The public gallery is full today, so are the press seats and the places below the bar where peers’ guests sit on the temporal side and their spouses sit on the spiritual side, so-called because the bishops sit there as well as the Government. Reforming the House of Lords is a hot potato, as the Sunday Times said yesterday. I drift off into thoughts about Henry. He was in this House as a Conservative, but it seems he put in few appearances. He made a maiden speech on the subject, appropriately enough, of the contribution of good drainage to health, and seldom spoke in here again. Too busy with his blood quest, no doubt. The armorial bearings, produced for him by the College of Arms, show (I’m not getting the heraldic terms right) castellated turrets in two quarterings, red hearts in two, the motto Deus et Ego or God and I, which Jude says is very bad Latin.

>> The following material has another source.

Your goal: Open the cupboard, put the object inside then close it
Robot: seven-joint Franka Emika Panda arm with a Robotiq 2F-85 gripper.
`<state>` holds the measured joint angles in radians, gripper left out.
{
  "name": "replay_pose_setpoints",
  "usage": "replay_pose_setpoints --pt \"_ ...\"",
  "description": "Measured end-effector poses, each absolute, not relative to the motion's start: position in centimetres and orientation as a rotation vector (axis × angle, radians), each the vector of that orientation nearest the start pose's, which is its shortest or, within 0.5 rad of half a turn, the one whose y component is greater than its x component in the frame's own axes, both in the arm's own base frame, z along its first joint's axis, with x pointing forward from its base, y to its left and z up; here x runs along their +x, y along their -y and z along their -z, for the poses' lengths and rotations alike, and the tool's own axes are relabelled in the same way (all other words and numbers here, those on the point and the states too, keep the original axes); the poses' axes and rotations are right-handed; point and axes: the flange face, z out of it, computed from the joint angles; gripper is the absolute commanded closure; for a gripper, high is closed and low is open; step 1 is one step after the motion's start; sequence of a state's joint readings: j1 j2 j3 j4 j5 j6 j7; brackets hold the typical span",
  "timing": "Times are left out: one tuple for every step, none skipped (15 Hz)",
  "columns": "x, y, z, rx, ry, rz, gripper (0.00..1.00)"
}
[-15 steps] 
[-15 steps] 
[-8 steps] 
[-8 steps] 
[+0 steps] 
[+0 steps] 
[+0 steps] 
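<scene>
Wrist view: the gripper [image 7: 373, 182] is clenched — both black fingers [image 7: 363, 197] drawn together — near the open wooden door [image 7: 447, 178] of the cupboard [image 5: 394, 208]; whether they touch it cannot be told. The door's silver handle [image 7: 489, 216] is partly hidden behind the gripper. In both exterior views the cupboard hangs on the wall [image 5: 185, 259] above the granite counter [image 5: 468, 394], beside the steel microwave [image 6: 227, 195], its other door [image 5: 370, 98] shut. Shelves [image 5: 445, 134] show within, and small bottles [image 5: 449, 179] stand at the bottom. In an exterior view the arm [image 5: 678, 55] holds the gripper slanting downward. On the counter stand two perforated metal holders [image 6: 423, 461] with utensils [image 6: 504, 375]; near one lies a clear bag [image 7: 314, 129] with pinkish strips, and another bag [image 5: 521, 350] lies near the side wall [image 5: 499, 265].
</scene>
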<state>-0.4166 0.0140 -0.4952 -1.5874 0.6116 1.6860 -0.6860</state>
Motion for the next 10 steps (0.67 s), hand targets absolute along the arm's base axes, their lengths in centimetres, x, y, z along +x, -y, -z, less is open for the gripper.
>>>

Questions are over and the Government chief whip is on his feet telling the House that while the debate today and tomorrow is not time-limited it would be best for everyone if back benchers restricted the time they spoke to seven minutes in view of the long list of speakers. Reasonable and fair man as he is, he repeats that he can only offer guidance, but he points out that it would be in everyone’s interests if speeches were not unduly extended into the small hours.